How to complete this task -
Reproduce each line of the material exactly, minus any picture.

** Opening Dataset content block **

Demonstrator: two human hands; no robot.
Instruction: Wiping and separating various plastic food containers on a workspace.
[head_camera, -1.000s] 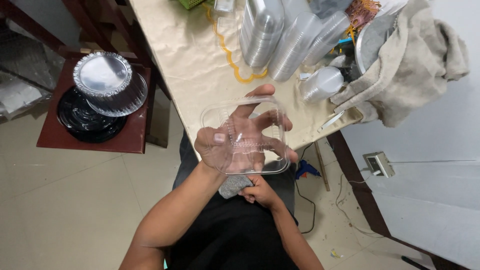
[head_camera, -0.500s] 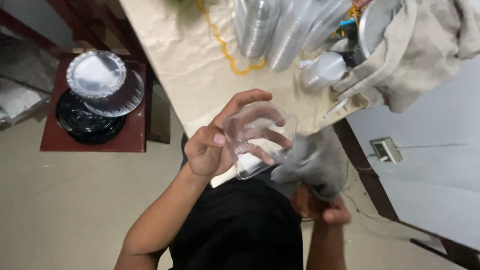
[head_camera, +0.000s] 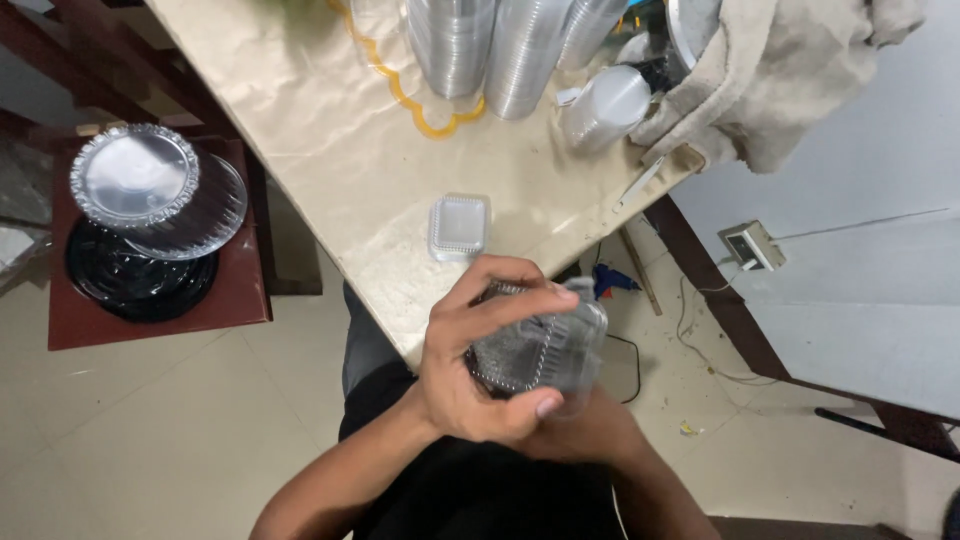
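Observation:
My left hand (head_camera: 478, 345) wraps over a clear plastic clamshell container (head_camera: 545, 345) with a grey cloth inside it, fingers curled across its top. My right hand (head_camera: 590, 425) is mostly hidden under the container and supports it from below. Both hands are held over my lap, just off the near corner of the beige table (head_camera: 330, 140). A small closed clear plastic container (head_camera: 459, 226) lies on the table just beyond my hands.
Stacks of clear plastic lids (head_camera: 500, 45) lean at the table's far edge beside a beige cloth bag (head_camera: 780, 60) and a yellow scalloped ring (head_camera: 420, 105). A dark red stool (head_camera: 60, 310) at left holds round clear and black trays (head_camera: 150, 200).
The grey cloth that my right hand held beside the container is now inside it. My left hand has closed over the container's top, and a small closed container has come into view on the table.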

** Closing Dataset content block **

Result of this exercise -
Demonstrator: two human hands; no robot.
Instruction: Wiping and separating various plastic food containers on a workspace.
[head_camera, -1.000s] 
[head_camera, -0.500s] 
[head_camera, +0.000s] 
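Observation:
My left hand (head_camera: 478, 345) wraps over a clear plastic clamshell container (head_camera: 545, 345) with a grey cloth inside it, fingers curled across its top. My right hand (head_camera: 590, 425) is mostly hidden under the container and supports it from below. Both hands are held over my lap, just off the near corner of the beige table (head_camera: 330, 140). A small closed clear plastic container (head_camera: 459, 226) lies on the table just beyond my hands.
Stacks of clear plastic lids (head_camera: 500, 45) lean at the table's far edge beside a beige cloth bag (head_camera: 780, 60) and a yellow scalloped ring (head_camera: 420, 105). A dark red stool (head_camera: 60, 310) at left holds round clear and black trays (head_camera: 150, 200).
The grey cloth that my right hand held beside the container is now inside it. My left hand has closed over the container's top, and a small closed container has come into view on the table.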

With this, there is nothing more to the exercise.